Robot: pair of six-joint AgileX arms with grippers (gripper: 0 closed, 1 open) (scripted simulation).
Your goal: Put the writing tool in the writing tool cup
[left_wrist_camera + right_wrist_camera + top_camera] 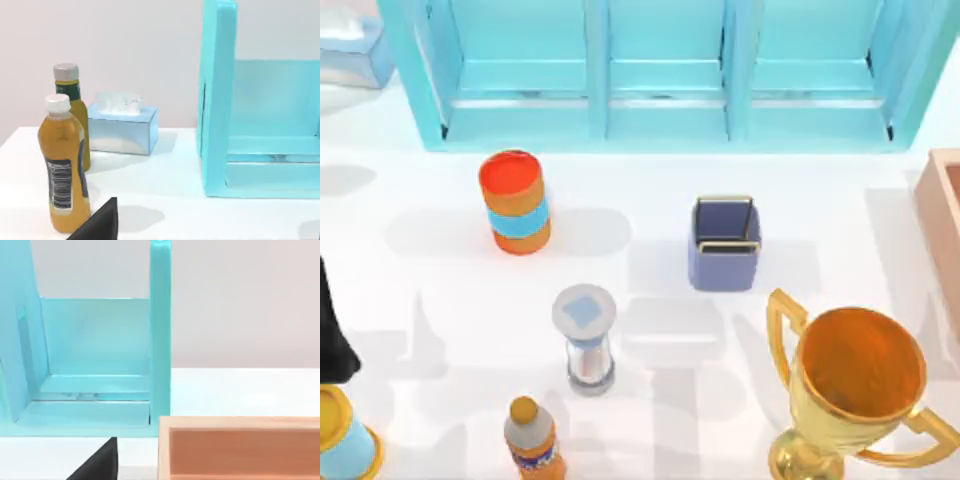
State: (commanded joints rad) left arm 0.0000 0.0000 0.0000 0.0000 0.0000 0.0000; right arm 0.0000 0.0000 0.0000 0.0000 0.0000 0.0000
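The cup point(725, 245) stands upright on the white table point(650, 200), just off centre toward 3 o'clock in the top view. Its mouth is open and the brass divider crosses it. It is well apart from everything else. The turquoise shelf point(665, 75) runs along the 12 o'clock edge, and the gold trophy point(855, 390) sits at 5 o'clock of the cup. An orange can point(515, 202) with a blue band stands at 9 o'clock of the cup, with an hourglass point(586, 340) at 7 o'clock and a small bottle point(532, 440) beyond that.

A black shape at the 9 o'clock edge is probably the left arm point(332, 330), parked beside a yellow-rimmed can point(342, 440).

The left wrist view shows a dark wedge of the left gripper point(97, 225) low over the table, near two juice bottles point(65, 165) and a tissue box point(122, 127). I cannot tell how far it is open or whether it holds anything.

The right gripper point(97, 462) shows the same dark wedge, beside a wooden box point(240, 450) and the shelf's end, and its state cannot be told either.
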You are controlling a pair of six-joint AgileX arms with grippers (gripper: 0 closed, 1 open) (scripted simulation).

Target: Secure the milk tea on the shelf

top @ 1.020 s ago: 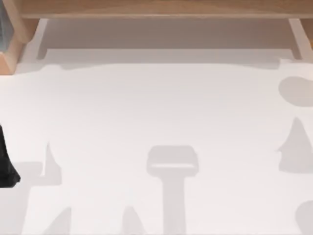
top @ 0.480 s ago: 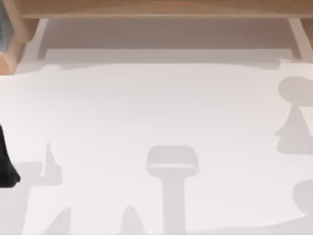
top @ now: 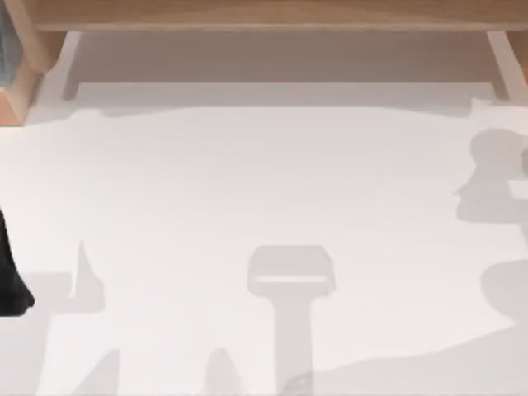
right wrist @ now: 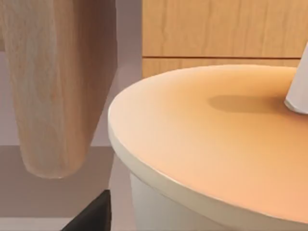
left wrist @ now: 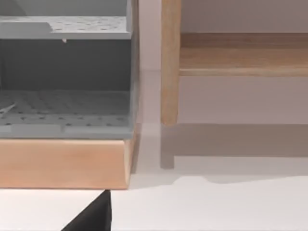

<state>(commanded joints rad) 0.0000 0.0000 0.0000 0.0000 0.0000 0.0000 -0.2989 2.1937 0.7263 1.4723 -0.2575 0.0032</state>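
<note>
Close in front of the right gripper [right wrist: 92, 217], of which a dark tip shows at the near edge of its wrist view, sits the milk tea [right wrist: 207, 159]. Its cream lid is broad and flat, its pale wall drops below the rim, and a white straw [right wrist: 299, 89] rises from the lid. I cannot tell how wide this gripper stands, or whether it touches the cup. Just beside the cup is a rounded wooden upright [right wrist: 53, 86] of the shelf [top: 264, 15], with more light-brown wood behind the lid, so the cup lies at the shelf's right end. I cannot tell whether it rests on anything. From above, the shelf runs along the far side of the white table [top: 264, 181], with pale legs at its left and right ends, and soft grey shadows fall on the table's right side and near edge. On the left edge of the table, towards the near side, the left arm [top: 10, 272] is parked as a dark shape. A dark tip of the left gripper [left wrist: 94, 216] shows in its wrist view, and I cannot tell its width either. Beyond it a grey rack [left wrist: 62, 96] stands on a wooden base [left wrist: 62, 161] at the far left, just beside the shelf's left upright [left wrist: 170, 62].
</note>
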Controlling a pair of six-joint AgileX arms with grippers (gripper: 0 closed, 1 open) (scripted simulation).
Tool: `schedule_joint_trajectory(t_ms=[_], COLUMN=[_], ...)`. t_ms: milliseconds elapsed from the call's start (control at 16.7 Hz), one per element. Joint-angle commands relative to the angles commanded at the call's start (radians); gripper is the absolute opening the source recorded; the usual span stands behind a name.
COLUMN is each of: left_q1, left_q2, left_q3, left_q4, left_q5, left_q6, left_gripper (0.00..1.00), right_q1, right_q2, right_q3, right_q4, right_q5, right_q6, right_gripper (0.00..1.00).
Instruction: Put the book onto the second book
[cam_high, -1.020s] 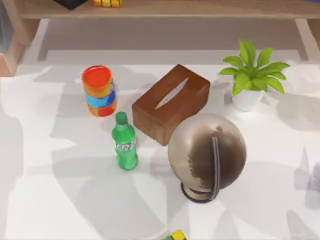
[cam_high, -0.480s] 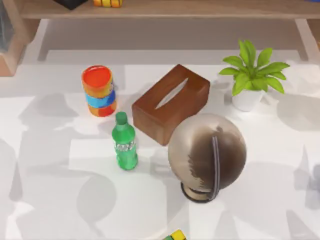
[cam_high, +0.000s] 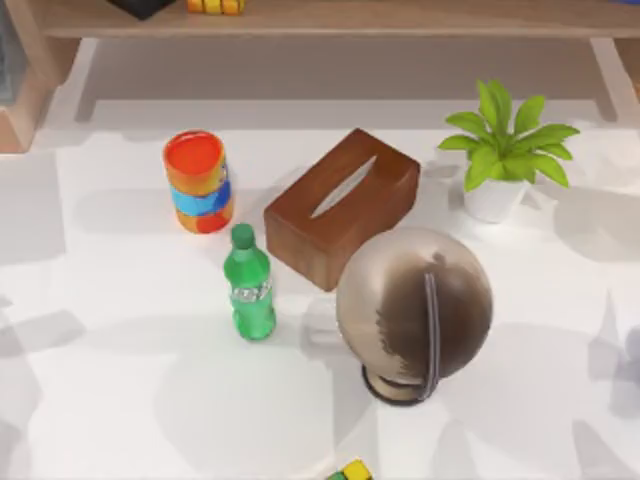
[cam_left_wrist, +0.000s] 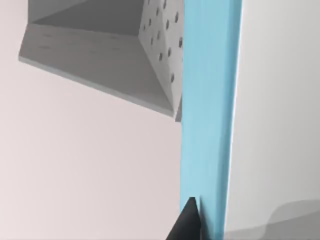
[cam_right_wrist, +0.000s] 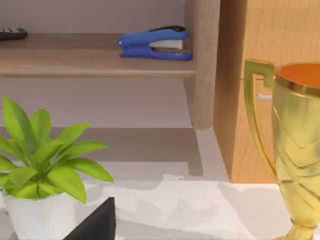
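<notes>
On the white table (cam_high: 120, 400), from the left side, a stack of orange and blue striped cups (cam_high: 198, 182) stands upright. Near it, a little toward the front, is a green plastic bottle with a green cap (cam_high: 250, 290), also upright. Just beside the bottle, further right, a brown wooden tissue box with a slit on top (cam_high: 340, 205) lies turned at an angle. In front of the box and close to it stands a brownish globe on a dark ring stand (cam_high: 414, 305). At the front edge of the table, a small multicoloured cube (cam_high: 352, 471) is cut off by the border. On the right side, well apart from the globe, is a green leafy plant in a white pot (cam_high: 505, 150). Behind the table runs a long wooden shelf (cam_high: 400, 18).

In the left wrist view, the dark tip of the left hand (cam_left_wrist: 189, 222) is right against a light blue flat slab seen edge on (cam_left_wrist: 207, 100), which looks like the book. Whether this hand is open or closed on it, I cannot tell. Beside the slab is a grey perforated panel (cam_left_wrist: 110, 55).

In the right wrist view, a dark corner of the right hand (cam_right_wrist: 95, 225) is just beside the plant pot; its state I cannot tell. A blue stapler (cam_right_wrist: 155, 43) lies on the shelf, and a golden trophy cup (cam_right_wrist: 295, 140) stands near.
</notes>
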Motion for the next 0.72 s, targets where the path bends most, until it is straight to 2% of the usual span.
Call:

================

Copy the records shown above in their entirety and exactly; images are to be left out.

Finished task:
Robot: pair of six-joint AgileX arms with grippers (gripper: 0 closed, 1 open) (scripted simulation).
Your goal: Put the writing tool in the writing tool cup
[left_wrist_camera + right_wrist_camera + top_camera] 
State: (commanded joints rad) left arm 0.0000 0.0000 0.0000 0.0000 0.0000 0.0000; right arm 0.0000 0.0000 0.0000 0.0000 0.0000 0.0000
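The cup point(725, 245) stands upright on the white table point(650, 200), just off centre toward 3 o'clock in the top view. Its mouth is open and the brass divider crosses it. It is well apart from everything else. The turquoise shelf point(665, 75) runs along the 12 o'clock edge, and the gold trophy point(855, 390) sits at 5 o'clock of the cup. An orange can point(515, 202) with a blue band stands at 9 o'clock of the cup, with an hourglass point(586, 340) at 7 o'clock and a small bottle point(532, 440) beyond that.

A black shape at the 9 o'clock edge is probably the left arm point(332, 330), parked beside a yellow-rimmed can point(342, 440).

The left wrist view shows a dark wedge of the left gripper point(97, 225) low over the table, near two juice bottles point(65, 165) and a tissue box point(122, 127). I cannot tell how far it is open or whether it holds anything.

The right gripper point(97, 462) shows the same dark wedge, beside a wooden box point(240, 450) and the shelf's end, and its state cannot be told either.
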You are controlling a pair of six-joint AgileX arms with grippers (gripper: 0 closed, 1 open) (scripted simulation).

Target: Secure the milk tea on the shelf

top @ 1.020 s ago: 
top @ 0.480 s ago: 
top @ now: 
right wrist @ now: 
left wrist @ now: 

<state>(commanded joints rad) 0.0000 0.0000 0.0000 0.0000 0.0000 0.0000 -0.2989 2.1937 0.7263 1.4723 -0.2575 0.0032</state>
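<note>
Close in front of the right gripper [right wrist: 92, 217], of which a dark tip shows at the near edge of its wrist view, sits the milk tea [right wrist: 207, 159]. Its cream lid is broad and flat, its pale wall drops below the rim, and a white straw [right wrist: 299, 89] rises from the lid. I cannot tell how wide this gripper stands, or whether it touches the cup. Just beside the cup is a rounded wooden upright [right wrist: 53, 86] of the shelf [top: 264, 15], with more light-brown wood behind the lid, so the cup lies at the shelf's right end. I cannot tell whether it rests on anything. From above, the shelf runs along the far side of the white table [top: 264, 181], with pale legs at its left and right ends, and soft grey shadows fall on the table's right side and near edge. On the left edge of the table, towards the near side, the left arm [top: 10, 272] is parked as a dark shape. A dark tip of the left gripper [left wrist: 94, 216] shows in its wrist view, and I cannot tell its width either. Beyond it a grey rack [left wrist: 62, 96] stands on a wooden base [left wrist: 62, 161] at the far left, just beside the shelf's left upright [left wrist: 170, 62].
</note>
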Controlling a pair of six-joint AgileX arms with grippers (gripper: 0 closed, 1 open) (scripted simulation).
Tool: `schedule_joint_trajectory(t_ms=[_], COLUMN=[_], ...)`. t_ms: milliseconds elapsed from the call's start (control at 16.7 Hz), one per element. Joint-angle commands relative to the angles commanded at the call's start (radians); gripper is the absolute opening the source recorded; the usual span stands behind a name.
COLUMN is each of: left_q1, left_q2, left_q3, left_q4, left_q5, left_q6, left_gripper (0.00..1.00), right_q1, right_q2, right_q3, right_q4, right_q5, right_q6, right_gripper (0.00..1.00).
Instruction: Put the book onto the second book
[cam_high, -1.020s] 
[cam_high, -0.480s] 
[cam_high, +0.000s] 
[cam_left_wrist, +0.000s] 
[cam_right_wrist, +0.000s] 
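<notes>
On the white table (cam_high: 120, 400), from the left side, a stack of orange and blue striped cups (cam_high: 198, 182) stands upright. Near it, a little toward the front, is a green plastic bottle with a green cap (cam_high: 250, 290), also upright. Just beside the bottle, further right, a brown wooden tissue box with a slit on top (cam_high: 340, 205) lies turned at an angle. In front of the box and close to it stands a brownish globe on a dark ring stand (cam_high: 414, 305). At the front edge of the table, a small multicoloured cube (cam_high: 352, 471) is cut off by the border. On the right side, well apart from the globe, is a green leafy plant in a white pot (cam_high: 505, 150). Behind the table runs a long wooden shelf (cam_high: 400, 18).

In the left wrist view, the dark tip of the left hand (cam_left_wrist: 189, 222) is right against a light blue flat slab seen edge on (cam_left_wrist: 207, 100), which looks like the book. Whether this hand is open or closed on it, I cannot tell. Beside the slab is a grey perforated panel (cam_left_wrist: 110, 55).

In the right wrist view, a dark corner of the right hand (cam_right_wrist: 95, 225) is just beside the plant pot; its state I cannot tell. A blue stapler (cam_right_wrist: 155, 43) lies on the shelf, and a golden trophy cup (cam_right_wrist: 295, 140) stands near.
</notes>
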Motion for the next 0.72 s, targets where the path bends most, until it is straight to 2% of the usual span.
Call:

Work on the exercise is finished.